Comparisons between in situ measurements of surface chlorophyll-a concentration (CHL) and ocean color remote sensing estimates were conducted in the Brazilian Southeast coast, Southwestern South Atlantic. In situ fluorometric data were acquired in four hydrographic cruises carried out during the austral summer and winter of 2001 and 2002. The satellite estimates of CHL were derived from SeaWiFS data recorded in HRPT mode by INPE's station with a nominal 1.1 km resolution. Four algorithms were used to estimate CHL: two empirical - Ocean Chlorophyll 4 bands (OC4v4), and 2 bands (OC2v4); one semi-analytical - Garver, Siegel, Maritorena (GSM01); and one based on neural network (NN). Comparisons of estimated and measured CHL were done within a temporal window of 12 hours from the in situ sampling time. SeaWiFS algorithms values are 5x5 pixel medians centered on the location of in situ sampling station. For the study area CHL was fairly well estimated by all the SeaWiFS algorithms. OC4 performed better (R2 = 0.71; rms = 0.22) than the other algorithms (OC2, GSM01, and NN). The OC2 algorithm also showed a good performance with R2 = 0.67 and rms = 0.23. The neural network algorithm performed better than the semi-analytical one (R2 = 0.62 and 0.55, respectively), but with a higher rms (0.34 and 0.20, respectively). In general, the OC4, OC2, and NN algorithms showed a tendency for overestimating CHL at higher concentrations and underestimating at lower values. The semi-analytic GSM01 algorithm overestimated only the lower CHL, but underestimated most of the other values.

Paper Details

Date Published: 5 October 2007
PDF: 7 pages
Proc.

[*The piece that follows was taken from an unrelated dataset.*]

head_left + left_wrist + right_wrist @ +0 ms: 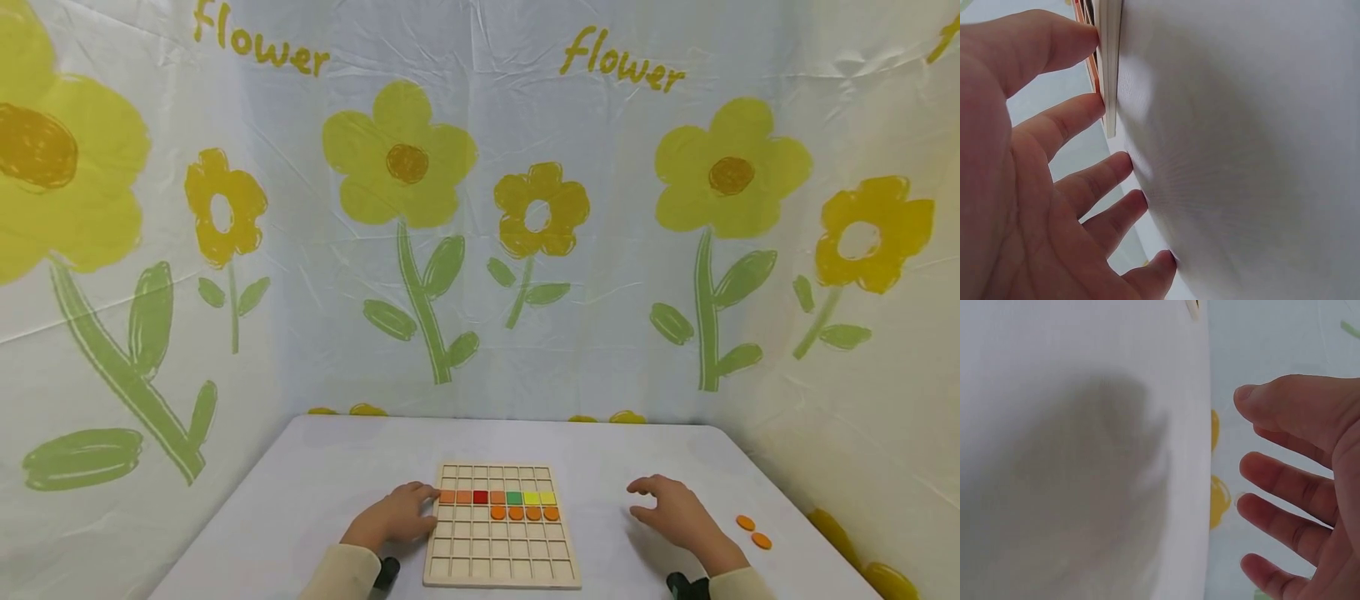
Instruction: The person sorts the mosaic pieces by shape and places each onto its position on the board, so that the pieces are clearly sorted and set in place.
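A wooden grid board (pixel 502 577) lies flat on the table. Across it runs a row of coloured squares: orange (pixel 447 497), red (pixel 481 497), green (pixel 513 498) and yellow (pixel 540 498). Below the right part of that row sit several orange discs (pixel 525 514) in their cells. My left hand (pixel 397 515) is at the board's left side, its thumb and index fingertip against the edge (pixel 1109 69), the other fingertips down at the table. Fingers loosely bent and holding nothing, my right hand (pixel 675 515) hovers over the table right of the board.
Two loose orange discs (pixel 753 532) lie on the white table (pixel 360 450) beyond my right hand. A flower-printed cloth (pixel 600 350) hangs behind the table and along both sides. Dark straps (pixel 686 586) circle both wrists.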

SPIE 6680, Coastal Ocean Remote Sensing, 668012 (5 October 2007); doi: 10.1117/12.736647
Show Author Affiliations
Milton Kampel, Instituto Nacional de Pesquisas Espaciais (Brazil)
Salvador A. Gaeta, Univ. de São Paulo (Brazil)
João A. Lorenzzetti, Instituto Nacional de Pesquisas Espaciais (Brazil)
Mayza Pompeu, Univ. de São Paulo (Brazil)


Published in SPIE Proceedings Vol. 6680:
Coastal Ocean Remote Sensing
Robert J. Frouin; ZhongPing Lee, Editor(s)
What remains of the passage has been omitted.